_Brief_
Every line below that contains the word "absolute" must be copied.

-=-=-=-=-

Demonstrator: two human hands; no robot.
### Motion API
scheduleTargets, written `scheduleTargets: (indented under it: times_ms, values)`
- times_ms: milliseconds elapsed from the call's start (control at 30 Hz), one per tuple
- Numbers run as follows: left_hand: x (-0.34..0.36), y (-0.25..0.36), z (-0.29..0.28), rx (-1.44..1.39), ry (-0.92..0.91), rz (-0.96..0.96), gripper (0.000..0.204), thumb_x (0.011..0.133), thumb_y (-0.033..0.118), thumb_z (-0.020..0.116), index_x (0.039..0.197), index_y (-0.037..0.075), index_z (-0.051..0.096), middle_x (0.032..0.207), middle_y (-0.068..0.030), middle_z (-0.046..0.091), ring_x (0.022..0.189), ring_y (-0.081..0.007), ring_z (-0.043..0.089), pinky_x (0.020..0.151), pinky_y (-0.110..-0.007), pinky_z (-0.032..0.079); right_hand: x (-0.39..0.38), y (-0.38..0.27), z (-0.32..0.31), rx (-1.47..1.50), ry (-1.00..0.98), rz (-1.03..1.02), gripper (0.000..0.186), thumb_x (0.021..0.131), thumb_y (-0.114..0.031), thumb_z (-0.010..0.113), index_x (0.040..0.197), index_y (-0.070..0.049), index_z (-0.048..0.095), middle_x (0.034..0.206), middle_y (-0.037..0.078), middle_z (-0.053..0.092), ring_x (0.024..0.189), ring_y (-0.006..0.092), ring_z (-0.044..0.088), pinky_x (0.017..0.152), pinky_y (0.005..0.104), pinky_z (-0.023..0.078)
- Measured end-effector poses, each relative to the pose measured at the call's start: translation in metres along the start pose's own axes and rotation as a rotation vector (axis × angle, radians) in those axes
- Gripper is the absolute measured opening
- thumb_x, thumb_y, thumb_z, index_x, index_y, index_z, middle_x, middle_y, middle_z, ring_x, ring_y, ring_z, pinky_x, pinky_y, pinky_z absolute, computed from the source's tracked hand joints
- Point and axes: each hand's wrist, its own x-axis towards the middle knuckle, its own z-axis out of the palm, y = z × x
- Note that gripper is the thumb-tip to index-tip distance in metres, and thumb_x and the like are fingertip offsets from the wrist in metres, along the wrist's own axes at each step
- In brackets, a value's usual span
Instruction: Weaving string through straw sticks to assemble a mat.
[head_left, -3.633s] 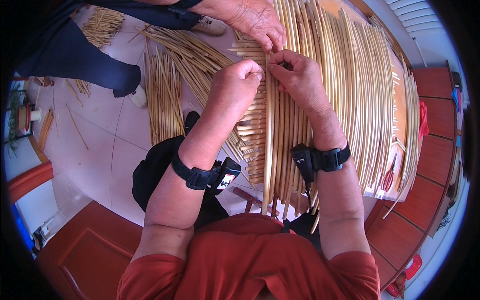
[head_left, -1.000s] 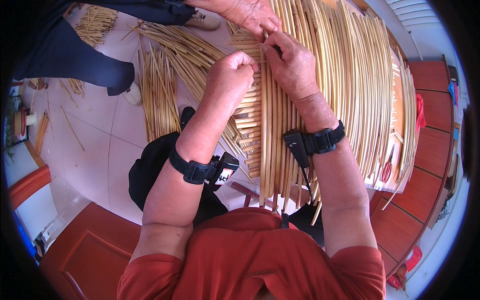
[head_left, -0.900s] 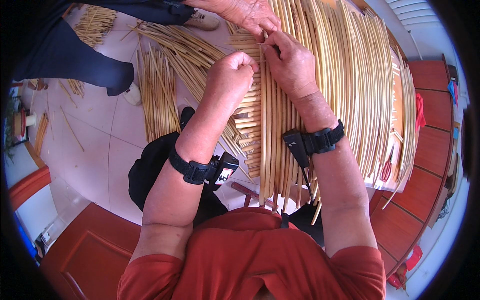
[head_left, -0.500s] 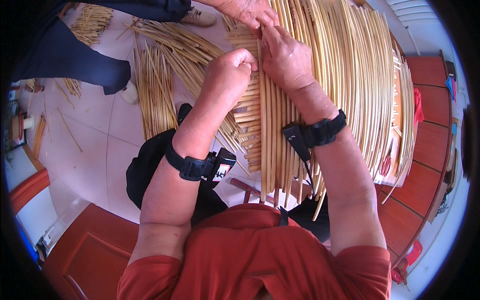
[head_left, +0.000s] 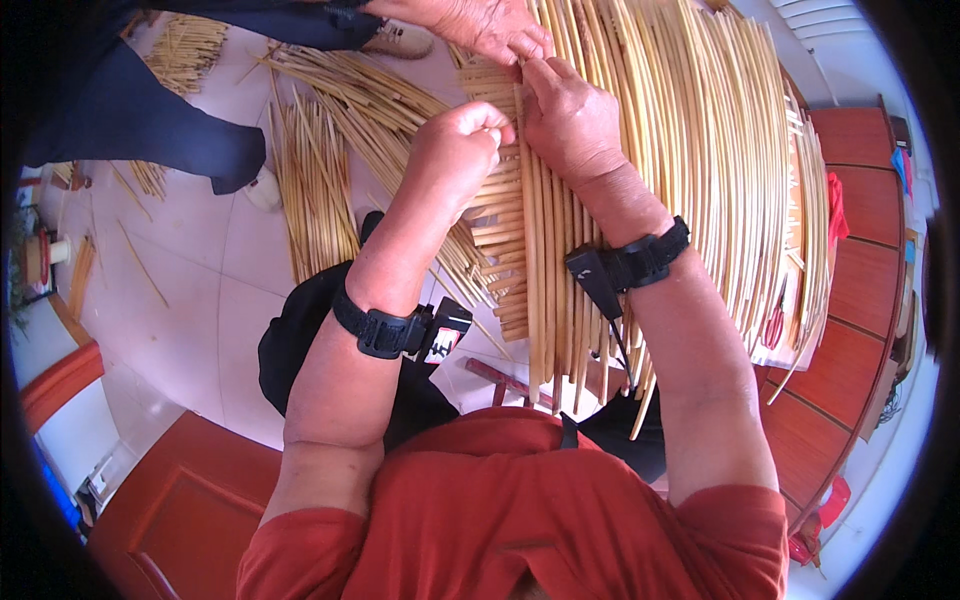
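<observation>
My left hand [head_left: 455, 155] is closed, fingertips pinched beside the edge of the pale wooden sticks [head_left: 680, 180]; what it grips is too small to make out. My right hand [head_left: 568, 120] is bent over the top of the long sticks [head_left: 545, 260], its fingers closed on something I cannot make out, right by a co-worker's hand [head_left: 500, 30]. Short crosswise sticks [head_left: 500, 235] poke out leftward beneath the long ones, between my wrists.
Stick bundles [head_left: 315, 190] lie on the tiled floor at left, near the co-worker's dark-trousered leg [head_left: 190, 140]. Red-handled scissors [head_left: 775, 325] lie at the layer's right edge. A wooden cabinet [head_left: 855, 280] stands at right, a red-brown wooden seat [head_left: 190, 480] at lower left.
Both my hands have shifted up and slightly left; the right has moved closer against the co-worker's fingers. A fine strand seen between my hands earlier no longer shows clearly.
</observation>
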Motion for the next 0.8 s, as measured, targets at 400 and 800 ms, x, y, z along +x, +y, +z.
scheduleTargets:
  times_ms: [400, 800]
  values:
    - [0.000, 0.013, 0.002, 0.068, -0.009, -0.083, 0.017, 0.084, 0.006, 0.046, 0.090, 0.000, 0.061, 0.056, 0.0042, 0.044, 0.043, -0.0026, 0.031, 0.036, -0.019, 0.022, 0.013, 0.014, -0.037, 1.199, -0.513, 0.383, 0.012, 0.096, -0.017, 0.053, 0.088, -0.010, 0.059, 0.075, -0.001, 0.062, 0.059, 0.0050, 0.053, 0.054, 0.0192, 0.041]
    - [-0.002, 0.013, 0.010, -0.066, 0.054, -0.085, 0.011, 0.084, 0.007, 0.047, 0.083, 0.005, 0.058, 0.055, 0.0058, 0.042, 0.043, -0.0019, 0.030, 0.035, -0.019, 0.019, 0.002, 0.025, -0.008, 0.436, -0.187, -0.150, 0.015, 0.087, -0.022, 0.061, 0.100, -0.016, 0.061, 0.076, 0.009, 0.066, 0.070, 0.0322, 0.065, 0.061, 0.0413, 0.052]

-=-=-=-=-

_Response area_
- Gripper is the absolute measured opening
- thumb_x, thumb_y, thumb_z, index_x, index_y, index_z, middle_x, middle_y, middle_z, ring_x, ring_y, ring_z, pinky_x, pinky_y, pinky_z absolute, computed from the source's tracked hand joints

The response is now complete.